** WHAT NEEDS TO BE DONE **
Take each line of the listing that has the string "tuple" and report it.

---------------

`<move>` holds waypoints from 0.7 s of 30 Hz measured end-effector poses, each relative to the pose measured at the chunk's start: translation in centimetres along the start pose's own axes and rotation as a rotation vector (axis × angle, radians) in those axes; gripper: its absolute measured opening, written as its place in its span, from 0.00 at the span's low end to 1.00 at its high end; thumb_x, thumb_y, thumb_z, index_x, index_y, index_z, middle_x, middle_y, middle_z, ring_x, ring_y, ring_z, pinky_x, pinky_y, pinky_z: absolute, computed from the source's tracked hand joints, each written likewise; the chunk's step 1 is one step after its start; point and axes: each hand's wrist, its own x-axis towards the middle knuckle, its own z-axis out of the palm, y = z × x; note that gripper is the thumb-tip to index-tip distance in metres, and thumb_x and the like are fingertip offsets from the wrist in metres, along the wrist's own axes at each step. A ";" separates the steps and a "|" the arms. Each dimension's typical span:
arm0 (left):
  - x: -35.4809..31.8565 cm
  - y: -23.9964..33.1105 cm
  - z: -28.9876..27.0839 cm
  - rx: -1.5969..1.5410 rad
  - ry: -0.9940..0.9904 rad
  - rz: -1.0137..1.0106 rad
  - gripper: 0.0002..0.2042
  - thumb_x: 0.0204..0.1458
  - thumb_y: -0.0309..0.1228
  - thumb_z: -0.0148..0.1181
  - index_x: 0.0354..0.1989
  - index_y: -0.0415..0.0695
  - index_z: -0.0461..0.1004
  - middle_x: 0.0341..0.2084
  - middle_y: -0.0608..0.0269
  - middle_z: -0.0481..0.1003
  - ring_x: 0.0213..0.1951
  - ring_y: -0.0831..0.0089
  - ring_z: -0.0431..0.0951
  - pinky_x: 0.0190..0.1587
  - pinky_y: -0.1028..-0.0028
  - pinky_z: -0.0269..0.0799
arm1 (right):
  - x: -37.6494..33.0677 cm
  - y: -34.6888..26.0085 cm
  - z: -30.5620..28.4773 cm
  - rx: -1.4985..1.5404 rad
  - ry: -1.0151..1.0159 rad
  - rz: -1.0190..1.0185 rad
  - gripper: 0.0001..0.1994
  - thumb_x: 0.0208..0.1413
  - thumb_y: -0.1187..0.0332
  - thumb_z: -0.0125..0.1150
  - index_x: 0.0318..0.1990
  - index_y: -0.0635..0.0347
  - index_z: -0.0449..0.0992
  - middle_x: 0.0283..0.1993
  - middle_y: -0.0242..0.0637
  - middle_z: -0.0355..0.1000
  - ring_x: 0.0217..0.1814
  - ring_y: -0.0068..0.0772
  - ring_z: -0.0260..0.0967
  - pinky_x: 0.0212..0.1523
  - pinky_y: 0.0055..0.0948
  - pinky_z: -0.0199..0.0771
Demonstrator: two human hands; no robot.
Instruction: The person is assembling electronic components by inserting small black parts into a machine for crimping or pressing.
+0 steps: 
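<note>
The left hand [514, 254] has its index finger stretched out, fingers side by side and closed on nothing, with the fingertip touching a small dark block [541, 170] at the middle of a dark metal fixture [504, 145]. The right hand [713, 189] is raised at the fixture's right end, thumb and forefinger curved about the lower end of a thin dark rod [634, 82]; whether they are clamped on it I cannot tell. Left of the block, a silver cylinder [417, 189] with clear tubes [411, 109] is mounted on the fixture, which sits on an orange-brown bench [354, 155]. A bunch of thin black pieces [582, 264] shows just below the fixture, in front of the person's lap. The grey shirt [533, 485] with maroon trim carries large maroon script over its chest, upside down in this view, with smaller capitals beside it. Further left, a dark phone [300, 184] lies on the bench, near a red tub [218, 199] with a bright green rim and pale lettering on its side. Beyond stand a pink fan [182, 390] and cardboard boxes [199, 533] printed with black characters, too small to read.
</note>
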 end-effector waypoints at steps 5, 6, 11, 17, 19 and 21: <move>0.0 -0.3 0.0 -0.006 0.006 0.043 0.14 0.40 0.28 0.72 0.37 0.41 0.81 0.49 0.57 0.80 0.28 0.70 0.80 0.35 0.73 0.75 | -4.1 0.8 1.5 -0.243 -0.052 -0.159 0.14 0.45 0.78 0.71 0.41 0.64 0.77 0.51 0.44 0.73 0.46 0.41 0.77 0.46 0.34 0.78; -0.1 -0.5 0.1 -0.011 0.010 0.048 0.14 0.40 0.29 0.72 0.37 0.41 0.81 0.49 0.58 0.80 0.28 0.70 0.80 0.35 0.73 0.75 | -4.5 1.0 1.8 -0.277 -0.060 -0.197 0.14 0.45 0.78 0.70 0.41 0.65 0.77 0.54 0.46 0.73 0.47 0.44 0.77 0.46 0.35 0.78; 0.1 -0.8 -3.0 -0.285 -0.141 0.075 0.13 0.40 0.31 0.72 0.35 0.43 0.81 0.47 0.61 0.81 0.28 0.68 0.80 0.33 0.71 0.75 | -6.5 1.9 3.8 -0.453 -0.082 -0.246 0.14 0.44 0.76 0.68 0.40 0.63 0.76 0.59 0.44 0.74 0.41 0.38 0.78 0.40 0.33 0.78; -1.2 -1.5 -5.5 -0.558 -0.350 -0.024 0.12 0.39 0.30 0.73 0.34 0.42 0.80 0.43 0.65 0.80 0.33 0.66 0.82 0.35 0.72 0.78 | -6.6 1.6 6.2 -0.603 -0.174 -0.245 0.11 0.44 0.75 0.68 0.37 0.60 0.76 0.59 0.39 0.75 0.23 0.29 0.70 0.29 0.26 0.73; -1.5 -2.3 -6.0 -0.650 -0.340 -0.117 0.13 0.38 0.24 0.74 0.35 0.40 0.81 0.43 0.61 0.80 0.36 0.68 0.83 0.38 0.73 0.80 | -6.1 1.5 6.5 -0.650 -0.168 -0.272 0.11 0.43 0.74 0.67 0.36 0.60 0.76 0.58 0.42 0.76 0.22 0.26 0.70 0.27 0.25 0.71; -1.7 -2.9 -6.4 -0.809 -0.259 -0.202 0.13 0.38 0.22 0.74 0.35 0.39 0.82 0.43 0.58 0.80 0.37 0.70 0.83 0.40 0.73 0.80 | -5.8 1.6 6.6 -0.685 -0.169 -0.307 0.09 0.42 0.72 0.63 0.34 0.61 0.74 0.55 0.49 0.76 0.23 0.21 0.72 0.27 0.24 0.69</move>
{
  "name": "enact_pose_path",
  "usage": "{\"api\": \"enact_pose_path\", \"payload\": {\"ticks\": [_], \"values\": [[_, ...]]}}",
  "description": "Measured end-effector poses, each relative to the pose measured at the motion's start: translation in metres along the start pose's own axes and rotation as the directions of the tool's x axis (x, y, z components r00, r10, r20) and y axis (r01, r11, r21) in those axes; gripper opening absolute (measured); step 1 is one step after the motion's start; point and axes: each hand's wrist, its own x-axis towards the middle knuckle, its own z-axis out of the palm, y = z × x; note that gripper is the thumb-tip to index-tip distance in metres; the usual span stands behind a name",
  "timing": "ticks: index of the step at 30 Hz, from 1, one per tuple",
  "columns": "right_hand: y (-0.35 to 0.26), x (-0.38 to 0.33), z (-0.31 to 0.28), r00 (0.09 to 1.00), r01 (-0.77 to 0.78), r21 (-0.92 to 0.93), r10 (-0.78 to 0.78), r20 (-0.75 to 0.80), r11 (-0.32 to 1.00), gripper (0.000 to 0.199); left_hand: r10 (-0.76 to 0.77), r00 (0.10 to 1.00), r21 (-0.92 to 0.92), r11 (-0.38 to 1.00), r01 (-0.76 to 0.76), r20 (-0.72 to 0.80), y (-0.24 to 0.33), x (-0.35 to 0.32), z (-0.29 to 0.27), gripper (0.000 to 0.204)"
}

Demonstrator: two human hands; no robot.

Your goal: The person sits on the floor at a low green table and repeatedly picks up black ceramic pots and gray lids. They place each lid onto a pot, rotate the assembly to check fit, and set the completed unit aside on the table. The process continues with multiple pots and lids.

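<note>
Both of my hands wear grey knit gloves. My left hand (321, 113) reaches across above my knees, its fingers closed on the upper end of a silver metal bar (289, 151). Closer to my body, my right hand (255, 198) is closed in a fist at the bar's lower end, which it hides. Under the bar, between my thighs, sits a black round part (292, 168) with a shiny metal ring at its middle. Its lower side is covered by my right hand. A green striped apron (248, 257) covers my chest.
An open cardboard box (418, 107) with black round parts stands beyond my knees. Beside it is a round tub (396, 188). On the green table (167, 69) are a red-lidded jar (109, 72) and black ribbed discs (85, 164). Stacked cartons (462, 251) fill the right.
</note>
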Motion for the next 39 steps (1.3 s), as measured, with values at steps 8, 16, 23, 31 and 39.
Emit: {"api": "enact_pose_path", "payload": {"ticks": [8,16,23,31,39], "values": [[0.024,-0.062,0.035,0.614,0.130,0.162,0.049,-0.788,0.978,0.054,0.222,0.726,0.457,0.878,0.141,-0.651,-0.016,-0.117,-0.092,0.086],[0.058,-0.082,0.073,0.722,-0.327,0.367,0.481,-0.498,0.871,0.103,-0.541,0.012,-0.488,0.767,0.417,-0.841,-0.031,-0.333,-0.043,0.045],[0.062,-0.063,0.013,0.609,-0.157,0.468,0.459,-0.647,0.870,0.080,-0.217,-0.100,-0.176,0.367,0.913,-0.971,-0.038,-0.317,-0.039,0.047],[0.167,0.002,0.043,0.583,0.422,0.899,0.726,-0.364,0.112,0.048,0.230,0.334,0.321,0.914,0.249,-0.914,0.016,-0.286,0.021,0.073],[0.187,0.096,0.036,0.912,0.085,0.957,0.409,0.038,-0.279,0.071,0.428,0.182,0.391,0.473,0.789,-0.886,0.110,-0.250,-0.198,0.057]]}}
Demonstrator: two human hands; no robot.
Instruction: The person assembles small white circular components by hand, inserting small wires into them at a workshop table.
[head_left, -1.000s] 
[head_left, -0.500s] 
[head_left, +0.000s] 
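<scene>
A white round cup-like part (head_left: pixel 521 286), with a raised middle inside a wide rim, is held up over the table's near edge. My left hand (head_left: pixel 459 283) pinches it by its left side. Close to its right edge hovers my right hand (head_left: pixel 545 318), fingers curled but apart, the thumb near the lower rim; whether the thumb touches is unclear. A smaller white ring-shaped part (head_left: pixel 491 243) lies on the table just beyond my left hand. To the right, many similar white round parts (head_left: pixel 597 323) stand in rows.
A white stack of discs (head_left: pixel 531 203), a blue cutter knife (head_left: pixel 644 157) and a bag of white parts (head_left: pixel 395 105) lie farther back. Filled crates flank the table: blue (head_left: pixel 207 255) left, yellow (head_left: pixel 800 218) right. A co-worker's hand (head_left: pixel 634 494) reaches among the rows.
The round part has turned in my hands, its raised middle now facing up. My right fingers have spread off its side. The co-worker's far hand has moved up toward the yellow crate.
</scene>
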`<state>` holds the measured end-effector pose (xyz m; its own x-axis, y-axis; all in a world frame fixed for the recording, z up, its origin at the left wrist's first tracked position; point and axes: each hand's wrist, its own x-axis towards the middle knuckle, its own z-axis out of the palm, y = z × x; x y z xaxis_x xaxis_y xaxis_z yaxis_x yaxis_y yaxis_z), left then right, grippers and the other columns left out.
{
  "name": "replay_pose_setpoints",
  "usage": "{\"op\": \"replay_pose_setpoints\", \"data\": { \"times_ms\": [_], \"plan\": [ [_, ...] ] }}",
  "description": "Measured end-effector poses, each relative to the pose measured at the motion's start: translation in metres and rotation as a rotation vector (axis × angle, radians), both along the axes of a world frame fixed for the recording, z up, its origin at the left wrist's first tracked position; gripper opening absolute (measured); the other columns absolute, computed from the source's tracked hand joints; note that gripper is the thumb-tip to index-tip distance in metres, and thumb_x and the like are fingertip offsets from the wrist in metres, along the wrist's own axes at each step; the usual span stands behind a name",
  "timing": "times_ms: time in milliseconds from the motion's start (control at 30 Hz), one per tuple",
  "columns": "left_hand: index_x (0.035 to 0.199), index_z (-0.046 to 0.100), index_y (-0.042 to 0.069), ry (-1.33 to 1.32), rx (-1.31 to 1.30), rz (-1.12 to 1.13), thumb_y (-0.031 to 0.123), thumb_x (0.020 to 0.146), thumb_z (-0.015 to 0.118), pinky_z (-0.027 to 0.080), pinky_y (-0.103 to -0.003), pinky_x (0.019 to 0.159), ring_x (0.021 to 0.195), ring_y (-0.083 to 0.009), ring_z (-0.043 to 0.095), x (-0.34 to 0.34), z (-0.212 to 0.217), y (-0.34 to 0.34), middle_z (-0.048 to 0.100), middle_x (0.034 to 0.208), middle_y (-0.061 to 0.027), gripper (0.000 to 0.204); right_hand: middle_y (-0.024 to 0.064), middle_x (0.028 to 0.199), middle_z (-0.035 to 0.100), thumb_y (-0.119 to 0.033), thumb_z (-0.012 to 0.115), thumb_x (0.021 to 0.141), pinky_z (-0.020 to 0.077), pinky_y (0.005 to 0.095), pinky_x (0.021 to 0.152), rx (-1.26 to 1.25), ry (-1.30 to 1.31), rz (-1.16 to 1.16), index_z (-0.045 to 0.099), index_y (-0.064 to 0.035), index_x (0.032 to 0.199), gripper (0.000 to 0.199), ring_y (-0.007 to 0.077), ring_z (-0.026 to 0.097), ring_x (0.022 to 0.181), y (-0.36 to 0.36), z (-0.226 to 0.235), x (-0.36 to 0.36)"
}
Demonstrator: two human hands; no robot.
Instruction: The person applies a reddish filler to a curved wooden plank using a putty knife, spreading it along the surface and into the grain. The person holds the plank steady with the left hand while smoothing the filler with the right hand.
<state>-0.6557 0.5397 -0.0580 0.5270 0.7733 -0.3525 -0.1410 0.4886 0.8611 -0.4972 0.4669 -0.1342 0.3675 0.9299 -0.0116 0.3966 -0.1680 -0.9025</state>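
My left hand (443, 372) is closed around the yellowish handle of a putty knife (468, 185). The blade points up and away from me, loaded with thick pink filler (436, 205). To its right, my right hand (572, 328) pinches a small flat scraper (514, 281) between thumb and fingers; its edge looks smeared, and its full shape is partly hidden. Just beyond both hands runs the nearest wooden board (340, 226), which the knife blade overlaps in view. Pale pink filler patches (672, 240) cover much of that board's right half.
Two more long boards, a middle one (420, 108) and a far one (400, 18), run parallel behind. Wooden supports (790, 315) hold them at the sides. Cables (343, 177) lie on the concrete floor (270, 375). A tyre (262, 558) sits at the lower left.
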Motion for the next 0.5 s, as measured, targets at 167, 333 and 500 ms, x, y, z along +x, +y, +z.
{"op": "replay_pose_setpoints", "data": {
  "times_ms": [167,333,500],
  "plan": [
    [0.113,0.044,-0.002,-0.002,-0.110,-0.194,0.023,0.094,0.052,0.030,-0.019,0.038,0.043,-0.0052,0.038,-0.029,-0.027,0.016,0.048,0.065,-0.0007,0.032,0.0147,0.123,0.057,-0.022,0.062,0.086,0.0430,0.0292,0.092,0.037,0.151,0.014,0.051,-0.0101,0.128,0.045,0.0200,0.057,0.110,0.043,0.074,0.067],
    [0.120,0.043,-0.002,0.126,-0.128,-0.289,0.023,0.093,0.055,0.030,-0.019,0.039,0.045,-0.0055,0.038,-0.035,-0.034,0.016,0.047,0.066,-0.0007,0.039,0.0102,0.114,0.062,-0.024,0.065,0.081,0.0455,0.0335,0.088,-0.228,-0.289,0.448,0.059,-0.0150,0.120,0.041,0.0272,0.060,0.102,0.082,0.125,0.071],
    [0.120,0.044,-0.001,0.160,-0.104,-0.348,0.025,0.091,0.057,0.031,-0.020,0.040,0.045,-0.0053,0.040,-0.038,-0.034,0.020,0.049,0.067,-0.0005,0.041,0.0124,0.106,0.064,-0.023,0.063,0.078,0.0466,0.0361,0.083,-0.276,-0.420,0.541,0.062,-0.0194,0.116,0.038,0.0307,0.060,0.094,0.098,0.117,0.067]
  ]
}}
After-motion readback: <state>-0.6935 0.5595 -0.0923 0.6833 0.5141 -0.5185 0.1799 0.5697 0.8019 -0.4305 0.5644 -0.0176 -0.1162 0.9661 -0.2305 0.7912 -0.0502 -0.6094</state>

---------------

** ANSWER TO THIS EXERCISE **
  "timing": "ticks: index of the step at 30 Hz, from 1, one per tuple",
  "timing": "times_ms: time in milliseconds from the motion's start (control at 30 Hz), one per tuple",

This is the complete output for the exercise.